- **Your objective**
From the line with "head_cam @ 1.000" to the line with "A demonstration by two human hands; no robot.", retype each line exactly as it stands in the records below, but skip the pictures.

- **Data records**
BEGIN
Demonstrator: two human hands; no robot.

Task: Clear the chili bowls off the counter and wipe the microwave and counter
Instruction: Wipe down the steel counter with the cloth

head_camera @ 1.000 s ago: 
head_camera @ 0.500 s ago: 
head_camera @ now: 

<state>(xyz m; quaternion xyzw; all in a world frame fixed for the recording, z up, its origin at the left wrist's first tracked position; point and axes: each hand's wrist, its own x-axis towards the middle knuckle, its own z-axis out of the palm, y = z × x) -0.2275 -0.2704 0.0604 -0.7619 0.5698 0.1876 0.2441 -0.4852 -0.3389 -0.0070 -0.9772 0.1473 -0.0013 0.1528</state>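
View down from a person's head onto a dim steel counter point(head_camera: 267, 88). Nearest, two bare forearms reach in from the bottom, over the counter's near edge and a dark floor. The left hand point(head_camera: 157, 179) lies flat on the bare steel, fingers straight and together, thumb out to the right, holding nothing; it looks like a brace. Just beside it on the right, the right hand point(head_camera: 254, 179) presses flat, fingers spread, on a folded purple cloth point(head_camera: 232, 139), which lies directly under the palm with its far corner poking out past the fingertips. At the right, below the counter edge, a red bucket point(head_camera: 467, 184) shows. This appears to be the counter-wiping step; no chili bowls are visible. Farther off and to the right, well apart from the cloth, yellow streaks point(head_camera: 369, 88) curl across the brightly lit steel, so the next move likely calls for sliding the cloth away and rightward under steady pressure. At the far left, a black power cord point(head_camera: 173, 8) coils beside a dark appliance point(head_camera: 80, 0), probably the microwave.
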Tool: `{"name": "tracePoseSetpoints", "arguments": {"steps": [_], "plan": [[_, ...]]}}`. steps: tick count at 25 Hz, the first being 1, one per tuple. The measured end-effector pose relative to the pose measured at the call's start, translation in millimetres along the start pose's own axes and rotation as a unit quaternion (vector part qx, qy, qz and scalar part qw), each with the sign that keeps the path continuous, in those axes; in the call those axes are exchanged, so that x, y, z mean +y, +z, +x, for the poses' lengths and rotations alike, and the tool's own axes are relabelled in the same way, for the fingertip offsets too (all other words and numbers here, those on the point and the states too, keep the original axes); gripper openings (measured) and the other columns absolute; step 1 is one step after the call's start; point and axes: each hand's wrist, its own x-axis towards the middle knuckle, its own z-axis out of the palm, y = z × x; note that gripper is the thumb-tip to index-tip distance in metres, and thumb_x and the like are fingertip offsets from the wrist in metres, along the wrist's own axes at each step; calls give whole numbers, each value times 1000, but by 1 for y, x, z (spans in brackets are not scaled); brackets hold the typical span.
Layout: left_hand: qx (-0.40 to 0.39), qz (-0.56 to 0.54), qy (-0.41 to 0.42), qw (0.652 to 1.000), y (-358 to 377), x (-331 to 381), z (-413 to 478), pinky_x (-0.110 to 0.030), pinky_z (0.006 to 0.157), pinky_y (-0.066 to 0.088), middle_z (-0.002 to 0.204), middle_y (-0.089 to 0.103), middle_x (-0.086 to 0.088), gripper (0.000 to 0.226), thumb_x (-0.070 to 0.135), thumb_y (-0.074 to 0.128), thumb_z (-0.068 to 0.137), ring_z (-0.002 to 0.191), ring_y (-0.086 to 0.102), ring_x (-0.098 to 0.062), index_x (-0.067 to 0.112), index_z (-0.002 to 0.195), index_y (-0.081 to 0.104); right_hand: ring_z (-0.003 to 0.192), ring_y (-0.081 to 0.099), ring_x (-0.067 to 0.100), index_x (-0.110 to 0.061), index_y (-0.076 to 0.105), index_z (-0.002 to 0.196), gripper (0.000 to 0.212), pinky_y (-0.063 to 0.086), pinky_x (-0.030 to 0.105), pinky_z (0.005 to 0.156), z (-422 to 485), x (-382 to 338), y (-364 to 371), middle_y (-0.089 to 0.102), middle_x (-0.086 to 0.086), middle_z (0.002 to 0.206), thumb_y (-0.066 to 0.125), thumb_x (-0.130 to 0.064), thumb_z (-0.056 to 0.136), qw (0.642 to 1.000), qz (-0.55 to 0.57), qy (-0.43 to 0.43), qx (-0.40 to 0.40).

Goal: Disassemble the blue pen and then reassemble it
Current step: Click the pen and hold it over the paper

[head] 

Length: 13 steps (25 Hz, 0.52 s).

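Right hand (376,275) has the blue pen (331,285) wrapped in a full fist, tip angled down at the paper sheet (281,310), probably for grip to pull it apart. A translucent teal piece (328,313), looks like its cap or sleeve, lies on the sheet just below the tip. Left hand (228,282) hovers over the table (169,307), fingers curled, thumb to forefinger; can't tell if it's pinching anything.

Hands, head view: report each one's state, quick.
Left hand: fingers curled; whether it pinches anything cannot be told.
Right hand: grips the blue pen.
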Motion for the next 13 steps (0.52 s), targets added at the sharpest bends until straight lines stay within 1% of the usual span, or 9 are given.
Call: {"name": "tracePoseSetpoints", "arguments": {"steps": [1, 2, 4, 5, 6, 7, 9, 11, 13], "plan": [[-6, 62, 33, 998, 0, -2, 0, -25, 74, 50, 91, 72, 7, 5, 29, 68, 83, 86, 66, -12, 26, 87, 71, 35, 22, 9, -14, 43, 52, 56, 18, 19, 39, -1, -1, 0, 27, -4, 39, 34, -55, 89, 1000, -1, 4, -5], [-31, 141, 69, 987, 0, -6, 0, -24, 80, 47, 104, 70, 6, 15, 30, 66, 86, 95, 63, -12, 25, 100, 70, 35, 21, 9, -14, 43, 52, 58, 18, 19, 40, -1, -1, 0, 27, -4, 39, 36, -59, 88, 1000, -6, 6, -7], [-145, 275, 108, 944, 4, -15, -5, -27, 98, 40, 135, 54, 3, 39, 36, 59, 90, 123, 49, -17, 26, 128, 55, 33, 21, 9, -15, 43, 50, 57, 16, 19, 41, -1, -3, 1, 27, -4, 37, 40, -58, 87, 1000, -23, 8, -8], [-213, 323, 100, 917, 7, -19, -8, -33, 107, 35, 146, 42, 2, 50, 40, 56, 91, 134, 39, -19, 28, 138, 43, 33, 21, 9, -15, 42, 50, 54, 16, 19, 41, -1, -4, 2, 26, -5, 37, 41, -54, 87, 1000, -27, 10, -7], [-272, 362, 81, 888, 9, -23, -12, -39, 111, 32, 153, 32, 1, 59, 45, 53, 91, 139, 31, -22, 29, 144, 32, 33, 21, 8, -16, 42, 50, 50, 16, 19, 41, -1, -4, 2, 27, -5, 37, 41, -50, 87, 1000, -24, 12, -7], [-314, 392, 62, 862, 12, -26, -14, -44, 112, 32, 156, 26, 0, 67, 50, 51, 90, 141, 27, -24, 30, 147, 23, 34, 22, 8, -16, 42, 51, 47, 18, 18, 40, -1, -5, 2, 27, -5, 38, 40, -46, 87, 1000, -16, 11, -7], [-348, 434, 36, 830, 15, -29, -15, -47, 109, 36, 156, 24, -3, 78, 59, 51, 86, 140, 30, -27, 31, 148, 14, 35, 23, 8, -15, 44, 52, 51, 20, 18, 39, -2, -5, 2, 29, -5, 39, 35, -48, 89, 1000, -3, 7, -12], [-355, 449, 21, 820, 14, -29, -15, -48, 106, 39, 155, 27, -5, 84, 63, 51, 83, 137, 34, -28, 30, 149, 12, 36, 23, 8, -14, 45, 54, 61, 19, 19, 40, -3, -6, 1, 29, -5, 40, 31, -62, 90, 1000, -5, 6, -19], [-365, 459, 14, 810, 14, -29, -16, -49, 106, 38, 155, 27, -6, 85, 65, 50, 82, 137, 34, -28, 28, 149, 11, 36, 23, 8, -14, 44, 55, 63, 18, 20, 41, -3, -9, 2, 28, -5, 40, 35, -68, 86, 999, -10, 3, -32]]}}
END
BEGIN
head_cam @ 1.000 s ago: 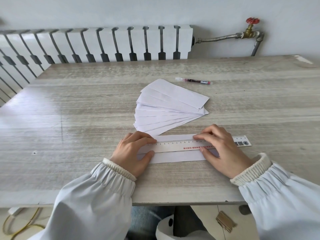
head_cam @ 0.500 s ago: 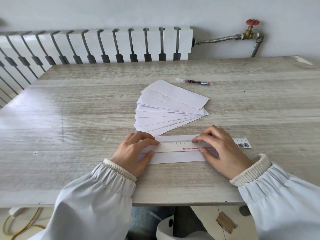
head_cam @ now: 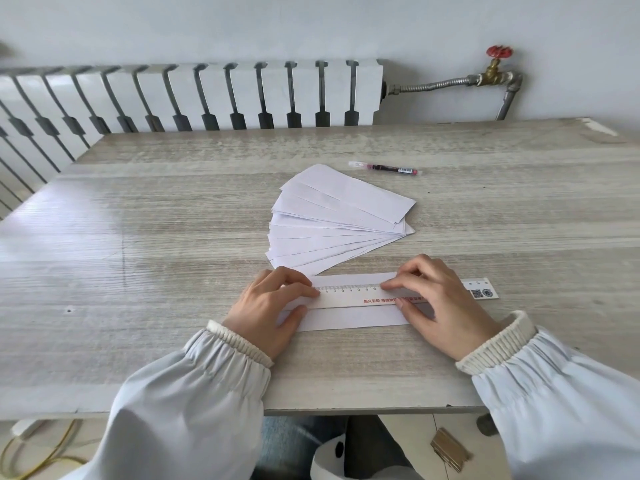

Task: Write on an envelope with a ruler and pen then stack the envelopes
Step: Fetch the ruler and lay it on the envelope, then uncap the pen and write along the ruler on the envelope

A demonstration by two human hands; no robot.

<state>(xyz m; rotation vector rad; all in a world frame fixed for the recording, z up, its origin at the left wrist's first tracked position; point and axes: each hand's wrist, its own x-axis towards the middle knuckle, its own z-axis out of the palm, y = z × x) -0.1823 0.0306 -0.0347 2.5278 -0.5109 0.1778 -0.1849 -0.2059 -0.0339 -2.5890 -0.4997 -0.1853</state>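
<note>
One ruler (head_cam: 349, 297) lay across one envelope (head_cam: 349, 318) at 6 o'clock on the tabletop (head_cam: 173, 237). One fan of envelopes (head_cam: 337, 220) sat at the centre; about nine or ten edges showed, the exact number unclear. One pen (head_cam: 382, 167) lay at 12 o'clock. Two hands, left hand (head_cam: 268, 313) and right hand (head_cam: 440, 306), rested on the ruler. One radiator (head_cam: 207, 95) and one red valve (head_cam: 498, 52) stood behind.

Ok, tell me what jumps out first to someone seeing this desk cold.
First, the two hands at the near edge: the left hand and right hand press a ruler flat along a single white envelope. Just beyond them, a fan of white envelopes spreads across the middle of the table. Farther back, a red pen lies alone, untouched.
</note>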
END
- **Task result**
head_cam @ 1.000 s ago: 
head_cam @ 0.500 s ago: 
head_cam @ now: 

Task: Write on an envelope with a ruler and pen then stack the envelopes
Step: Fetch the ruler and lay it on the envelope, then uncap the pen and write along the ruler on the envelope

A demonstration by two human hands; no robot.

Work on this exercise is now finished.